Gulati v. McClendon (In Re McClendon)

415 B.R. 170, 2009 Bankr. LEXIS 2869, 2009 WL 2923921
CourtUnited States Bankruptcy Court, D. Maryland
DecidedAugust 11, 2009
Docket19-11535
StatusPublished
Cited by10 cases

This text of 415 B.R. 170 (Gulati v. McClendon (In Re McClendon)) is published on Counsel Stack Legal Research, covering United States Bankruptcy Court, D. Maryland primary law. Counsel Stack provides free access to over 12 million legal documents including statutes, case law, regulations, and constitutions.

Bluebook
Gulati v. McClendon (In Re McClendon), 415 B.R. 170, 2009 Bankr. LEXIS 2869, 2009 WL 2923921 (Md. 2009).

Opinion

MEMORANDUM OPINION DETERMINING DEBT TO BE DISCHARGEABLE

JAMES F. SCHNEIDER, Bankrupcy Judge.

The instant complaint seeks the nondis-chargeability of debt related to the breach of a so-called “equity participation contract” between the parties. The contract called for Vinay Gulati (“Gulati” or “the plaintiff’) to lend $23,000 to Paul and Capri McClendon (“the McClendons” or “the defendants”) for the purchase of a residence, purportedly in exchange for a 50% *174 interest in whatever equity would exist in the residence at a future sale. The contract was written without the assistance of counsel and was not honored when the McClendons later sold the residence. The plaintiff brought suit against the debtors in the state court in which he alleged fraud and breach of contract and obtained a judgment in the amount of $132,990.61. The issue is whether the judgment is non-dischargeable in bankruptcy pursuant to Section 523(a)(2), (a)(4) and/or (a)(6) of the Bankruptcy Code. For the following reasons, the judgment will be determined to be dischargeable.

FINDINGS OF FACT

1. In 2003, the McClendons met Gulati when he conducted a financial seminar at the church at which Mr. McClendon was a pastor.
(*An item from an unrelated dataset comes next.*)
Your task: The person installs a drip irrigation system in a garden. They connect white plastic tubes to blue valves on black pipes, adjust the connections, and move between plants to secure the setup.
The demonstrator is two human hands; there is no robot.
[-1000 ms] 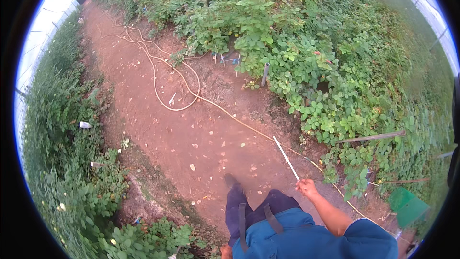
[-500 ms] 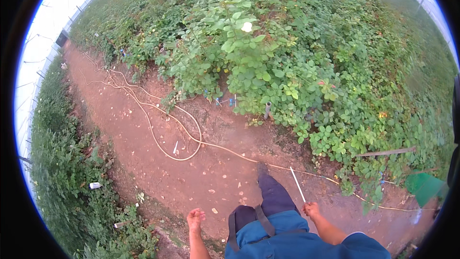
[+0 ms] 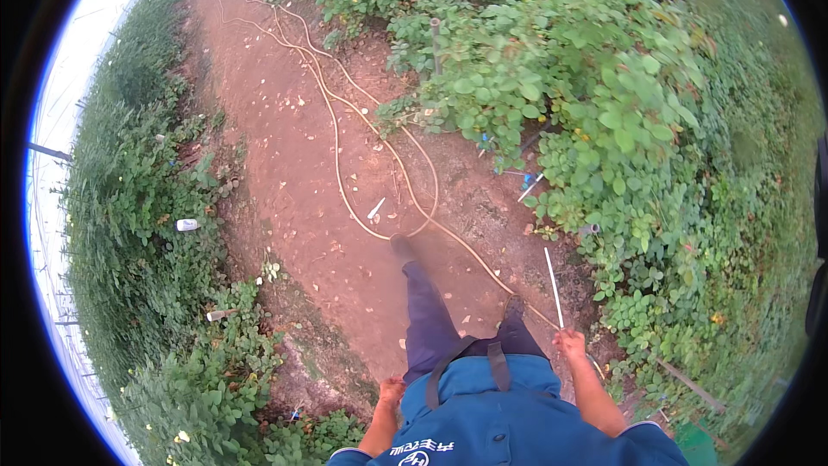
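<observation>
My right hand (image 3: 569,343) is closed round the lower end of a thin white stick (image 3: 553,286), which points up and forward beside the plants. On the other side, my left hand (image 3: 392,390) hangs by the hem of my blue jacket (image 3: 492,414), its fingers loosely curled and nothing seen in them. Under me, one shoe (image 3: 402,250) meets the tan hose (image 3: 429,223) where it loops on the dirt path (image 3: 302,164). The other shoe (image 3: 515,306) is also close to the hose.
Dense leafy bushes (image 3: 638,112) border the path on the right, with a grey post (image 3: 435,45) among them. More greenery (image 3: 142,181) lines the left, where a white bottle-like container (image 3: 186,224) lies. A wooden slat (image 3: 690,384) and a green sheet (image 3: 695,443) are at lower right.
I have stepped along the path and turned left, so the hose and bushes sit differently in view. My left hand has come in to my side. The stick stays in my right hand.
</observation>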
2. Gulati is an experienced real estate investor and broker. He owned and operated a real estate brokerage known as Dream Realty, Inc. (“Dream”). He testified at trial that he has entered into approximately 150 real estate transactions through Dream, including approximately five equity participation contracts, and that the contract with the defendants was only the second equity participation contract he executed. He further testified that he owned multiple investment properties that he rented to tenants.

3. When the McClendons met Gulati, they were living in a home in Germantown, Maryland (“the Germantown Property”). They had fallen behind on their mortgage payments and their homeowners’ association fees, but they were able to catch up through loans from family members, Mends and acquaintances.

4. The McClendons informed Gulati that Mr. McClendon was employed by Kaiser Permanente and as a pastor, and that Mrs. McClendon was employed by the Food and Drug Administration. However, they testified that they did not inform him regarding (1) Mr. McClendon’s 1991 conviction for credit card fraud, (2) several judgments outstanding against them, or (3) several prior foreclosures on property that they had formerly owned. Gulati did not perform any due diligence regarding the financial background of the McClendons, and explained at trial that he was “not a private investigator.”

5. The McClendons contacted Gulati initially about a rental property that he had advertised. Gulati showed them the property and persuaded them that it would be in their best interests to purchase rather than rent. Because they could not afford to pay the purchase price of the property, Gulati showed other properties to them.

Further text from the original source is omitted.